Task description: Here is the task for the records below: repeat exactly the lines from the one with "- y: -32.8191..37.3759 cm" to the one with "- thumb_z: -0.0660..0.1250", both included, and nothing else.

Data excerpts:
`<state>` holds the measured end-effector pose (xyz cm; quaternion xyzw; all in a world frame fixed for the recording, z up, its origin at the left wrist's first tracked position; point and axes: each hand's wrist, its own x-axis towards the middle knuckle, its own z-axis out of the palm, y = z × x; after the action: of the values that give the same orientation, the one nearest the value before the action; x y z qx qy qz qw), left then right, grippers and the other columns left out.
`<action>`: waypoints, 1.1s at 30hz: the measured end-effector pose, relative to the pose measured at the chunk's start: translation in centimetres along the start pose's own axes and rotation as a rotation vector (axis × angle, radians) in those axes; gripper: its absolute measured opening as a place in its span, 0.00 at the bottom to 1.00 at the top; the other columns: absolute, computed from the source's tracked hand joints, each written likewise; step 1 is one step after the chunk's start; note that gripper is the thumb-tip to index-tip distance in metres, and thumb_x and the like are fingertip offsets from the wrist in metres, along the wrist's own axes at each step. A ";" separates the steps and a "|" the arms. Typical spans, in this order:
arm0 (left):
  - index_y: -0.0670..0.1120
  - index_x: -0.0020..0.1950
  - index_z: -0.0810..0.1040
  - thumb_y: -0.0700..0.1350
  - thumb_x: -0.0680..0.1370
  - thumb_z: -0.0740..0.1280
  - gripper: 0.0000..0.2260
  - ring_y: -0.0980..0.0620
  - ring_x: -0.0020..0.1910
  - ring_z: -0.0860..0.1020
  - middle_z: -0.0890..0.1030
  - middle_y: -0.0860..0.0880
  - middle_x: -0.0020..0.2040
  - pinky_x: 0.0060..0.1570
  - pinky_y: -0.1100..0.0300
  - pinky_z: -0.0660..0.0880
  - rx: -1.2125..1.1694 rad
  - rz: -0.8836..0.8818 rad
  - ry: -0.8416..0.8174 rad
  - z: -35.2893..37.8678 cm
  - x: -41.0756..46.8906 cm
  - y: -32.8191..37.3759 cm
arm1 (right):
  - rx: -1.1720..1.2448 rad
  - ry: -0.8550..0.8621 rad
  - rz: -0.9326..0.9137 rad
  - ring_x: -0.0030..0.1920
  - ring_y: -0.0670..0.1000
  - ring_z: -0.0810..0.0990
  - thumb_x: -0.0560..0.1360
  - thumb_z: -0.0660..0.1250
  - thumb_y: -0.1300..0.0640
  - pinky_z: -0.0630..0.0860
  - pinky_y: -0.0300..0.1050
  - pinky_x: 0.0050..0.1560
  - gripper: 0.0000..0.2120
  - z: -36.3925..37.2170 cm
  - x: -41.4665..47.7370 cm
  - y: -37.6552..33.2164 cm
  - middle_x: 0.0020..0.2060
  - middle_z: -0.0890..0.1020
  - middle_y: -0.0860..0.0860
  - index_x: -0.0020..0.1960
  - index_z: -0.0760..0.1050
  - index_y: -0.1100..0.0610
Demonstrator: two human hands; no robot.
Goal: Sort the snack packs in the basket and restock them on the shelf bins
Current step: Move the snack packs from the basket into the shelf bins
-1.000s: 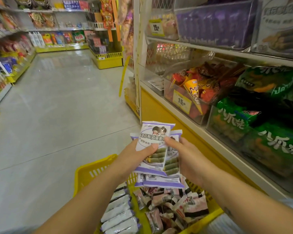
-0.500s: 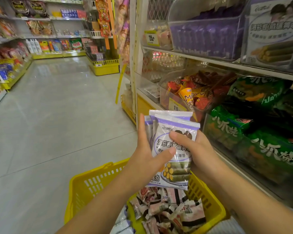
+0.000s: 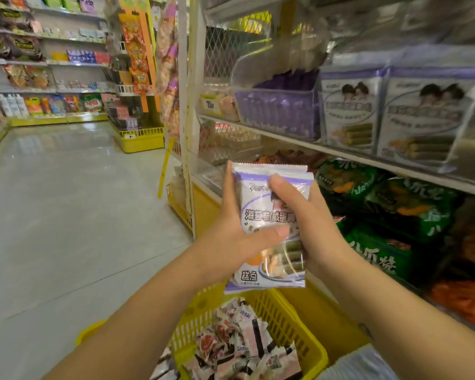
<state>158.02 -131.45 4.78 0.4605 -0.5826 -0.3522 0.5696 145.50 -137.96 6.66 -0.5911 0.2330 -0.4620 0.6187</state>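
I hold a small stack of white and purple snack packs (image 3: 269, 215) upright in front of me. My left hand (image 3: 231, 229) grips the stack's left edge, thumb pressed across the front. My right hand (image 3: 307, 226) clasps the right side, its thumb over the top pack. Below them sits the yellow basket (image 3: 291, 319) with several pink and white snack packs (image 3: 239, 344) inside. On the upper shelf to the right, clear bins hold matching white and purple packs (image 3: 412, 113) and dark purple packs (image 3: 280, 108).
Green bags (image 3: 395, 212) and orange packs fill the lower shelf bins on the right. A yellow shelf base (image 3: 203, 212) runs beside the basket. The grey aisle floor (image 3: 66, 201) stretches left toward far shelves and a yellow display stand (image 3: 140, 138).
Both hands have lifted the packs higher and squared the fanned packs into one upright stack. My view has risen toward the upper shelf bins.
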 end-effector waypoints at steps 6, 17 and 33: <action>0.67 0.75 0.43 0.46 0.67 0.75 0.51 0.54 0.57 0.81 0.82 0.57 0.58 0.58 0.50 0.76 -0.023 0.023 -0.098 -0.4 1.5 6.4 | -0.159 -0.086 -0.001 0.54 0.58 0.82 0.65 0.76 0.45 0.77 0.62 0.58 0.35 -1.8 -1.3 -7.8 0.56 0.82 0.56 0.67 0.67 0.54; 0.71 0.71 0.37 0.52 0.64 0.79 0.56 0.69 0.60 0.74 0.72 0.73 0.62 0.54 0.69 0.74 0.302 0.216 -0.470 3.4 7.3 19.5 | -0.855 -0.390 0.023 0.52 0.53 0.84 0.65 0.78 0.53 0.81 0.54 0.50 0.30 -7.2 -3.1 -26.1 0.53 0.84 0.49 0.63 0.69 0.47; 0.52 0.54 0.81 0.45 0.70 0.74 0.13 0.52 0.50 0.80 0.83 0.51 0.49 0.52 0.49 0.77 0.497 0.576 -0.033 13.3 17.7 22.0 | -1.825 0.401 -0.696 0.48 0.51 0.78 0.65 0.73 0.41 0.78 0.51 0.46 0.32 -11.2 -1.4 -30.4 0.52 0.75 0.47 0.63 0.65 0.48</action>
<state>143.21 -142.36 29.95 0.3963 -0.7650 -0.0329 0.5065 126.47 -138.75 32.90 -0.7868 0.4129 -0.3529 -0.2933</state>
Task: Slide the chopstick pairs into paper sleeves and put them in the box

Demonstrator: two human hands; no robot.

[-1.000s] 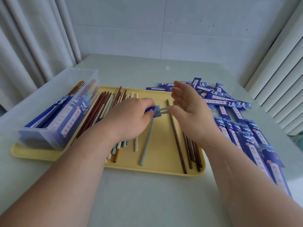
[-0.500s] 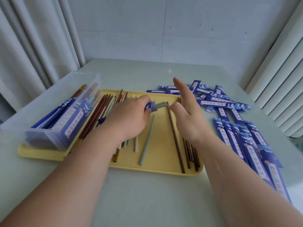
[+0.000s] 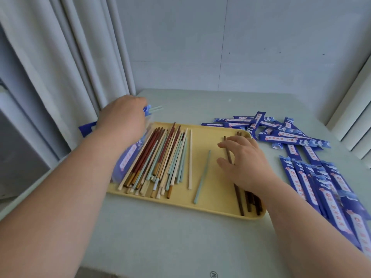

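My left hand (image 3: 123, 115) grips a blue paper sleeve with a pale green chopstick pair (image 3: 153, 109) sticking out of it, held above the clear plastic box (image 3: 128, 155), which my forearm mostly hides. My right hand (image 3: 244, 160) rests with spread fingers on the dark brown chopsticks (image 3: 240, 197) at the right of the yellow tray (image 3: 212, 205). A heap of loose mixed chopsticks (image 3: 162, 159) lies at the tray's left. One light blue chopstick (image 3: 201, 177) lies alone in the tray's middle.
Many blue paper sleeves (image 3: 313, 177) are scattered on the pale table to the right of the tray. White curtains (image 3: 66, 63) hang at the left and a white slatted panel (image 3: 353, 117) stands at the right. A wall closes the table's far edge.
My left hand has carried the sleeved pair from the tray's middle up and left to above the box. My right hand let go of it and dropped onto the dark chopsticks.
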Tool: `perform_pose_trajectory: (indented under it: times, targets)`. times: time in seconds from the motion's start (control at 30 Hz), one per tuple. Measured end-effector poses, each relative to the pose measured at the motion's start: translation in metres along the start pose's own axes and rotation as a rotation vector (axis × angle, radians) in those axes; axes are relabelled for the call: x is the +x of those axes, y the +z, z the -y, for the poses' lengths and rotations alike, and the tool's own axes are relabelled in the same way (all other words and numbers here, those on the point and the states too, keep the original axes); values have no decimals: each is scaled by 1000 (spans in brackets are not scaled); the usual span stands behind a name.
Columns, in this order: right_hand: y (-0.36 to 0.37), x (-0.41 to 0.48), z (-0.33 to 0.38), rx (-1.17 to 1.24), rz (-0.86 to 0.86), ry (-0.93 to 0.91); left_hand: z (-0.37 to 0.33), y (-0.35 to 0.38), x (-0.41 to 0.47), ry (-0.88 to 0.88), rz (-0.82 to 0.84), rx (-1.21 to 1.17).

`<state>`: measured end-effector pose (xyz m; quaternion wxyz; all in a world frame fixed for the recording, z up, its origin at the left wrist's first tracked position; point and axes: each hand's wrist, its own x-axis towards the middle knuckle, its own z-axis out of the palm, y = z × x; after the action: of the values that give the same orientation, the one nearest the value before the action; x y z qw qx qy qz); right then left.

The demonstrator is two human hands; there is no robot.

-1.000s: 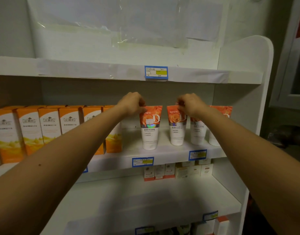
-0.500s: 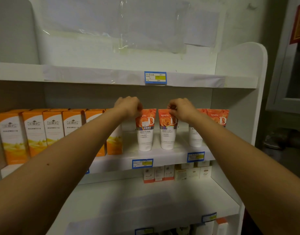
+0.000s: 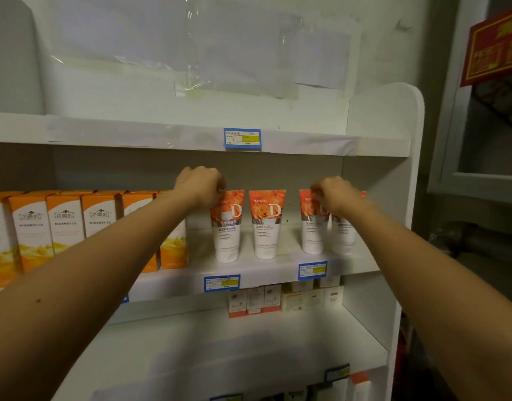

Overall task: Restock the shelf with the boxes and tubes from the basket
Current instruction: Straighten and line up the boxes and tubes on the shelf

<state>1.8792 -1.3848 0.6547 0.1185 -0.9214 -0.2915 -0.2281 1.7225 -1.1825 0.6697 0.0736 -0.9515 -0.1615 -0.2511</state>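
Several orange-and-white tubes stand upright on the middle shelf (image 3: 277, 270). My left hand (image 3: 201, 185) pinches the top edge of the leftmost tube (image 3: 227, 235). The second tube (image 3: 266, 227) stands free just right of it. My right hand (image 3: 335, 195) has its fingers curled over the top of the third tube (image 3: 312, 233), hiding part of its orange crimp. A fourth tube (image 3: 343, 238) stands behind my right wrist. A row of orange boxes (image 3: 66, 224) fills the left of the same shelf. The basket is out of view.
The top shelf (image 3: 162, 134) hangs close above my hands and carries a blue price tag (image 3: 242, 138). Small white and orange boxes (image 3: 283, 299) stand at the back of the shelf below. The shelf's side panel (image 3: 387, 198) closes off the right.
My right hand let go of the second tube, which now stands beside the leftmost one, and moved right onto the third tube. My left hand stays on the leftmost tube.
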Motion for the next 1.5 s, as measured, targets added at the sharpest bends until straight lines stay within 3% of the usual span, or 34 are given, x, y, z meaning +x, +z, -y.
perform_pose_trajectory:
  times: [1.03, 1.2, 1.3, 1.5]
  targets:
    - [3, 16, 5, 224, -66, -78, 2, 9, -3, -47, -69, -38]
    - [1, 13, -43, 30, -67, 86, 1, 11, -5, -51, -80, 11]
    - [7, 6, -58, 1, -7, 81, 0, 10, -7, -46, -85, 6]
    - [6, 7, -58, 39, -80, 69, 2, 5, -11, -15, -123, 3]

Written response:
  - y: -32.8191..37.3759 cm
arm1 (right):
  - rx: -1.1720..1.2448 rad
  - ry: -0.8550..0.8621 rad
  - rz: -0.9326..0.9137 rad
  - ring_x: -0.0030..0.1920
  - ring_y: -0.0670..0.1000
  - ring_z: -0.0810..0.0990
  - thumb_x: -0.0560..0.1360
  - thumb_z: -0.0660..0.1250

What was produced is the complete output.